- WORK REQUIRED:
Please copy the listing that follows exactly, leaving out any pictures.

═════ EXERCISE DATA ═════

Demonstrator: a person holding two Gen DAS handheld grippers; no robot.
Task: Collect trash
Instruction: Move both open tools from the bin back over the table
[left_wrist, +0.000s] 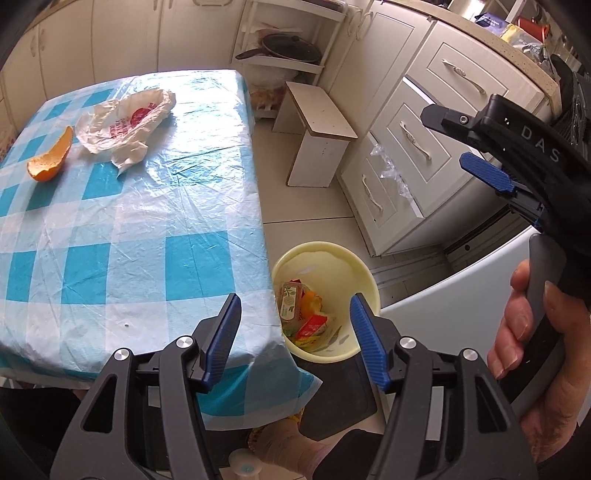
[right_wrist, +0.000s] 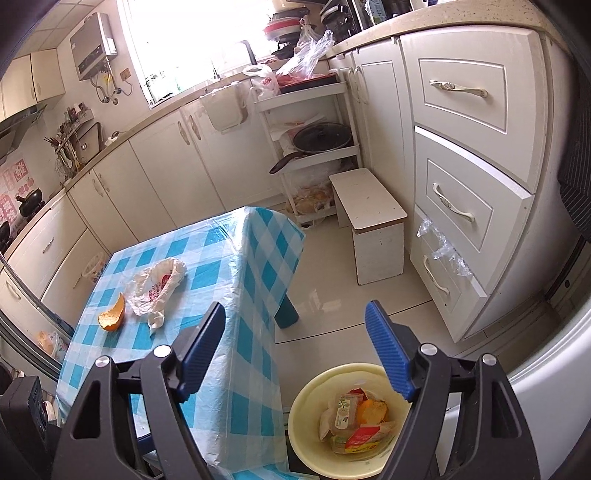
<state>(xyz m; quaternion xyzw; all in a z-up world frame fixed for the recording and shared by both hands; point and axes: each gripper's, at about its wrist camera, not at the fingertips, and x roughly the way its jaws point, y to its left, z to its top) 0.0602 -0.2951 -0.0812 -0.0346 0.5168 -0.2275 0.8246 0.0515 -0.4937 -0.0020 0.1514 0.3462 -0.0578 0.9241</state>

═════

- TASK ANSWER:
Demonstrator: a person holding two Gen DAS handheld grippers; no robot.
Task: Collect trash
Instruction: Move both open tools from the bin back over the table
[left_wrist, +0.000s] 
[right_wrist, +0.000s] 
<state>(xyz m; quaternion xyzw; all in a z-up world frame fixed for the recording and shared by both hands; point and axes: each gripper's, at about its wrist camera, not at the fingertips, and x roughly the way its jaws point, y to its left, z to its top) 0.0602 -0.2951 -0.0812 -0.0346 0.5168 -0.2275 0.8246 0.0515 -0.4937 -0.0020 0.1514 0.3462 -0.0578 0.9241</state>

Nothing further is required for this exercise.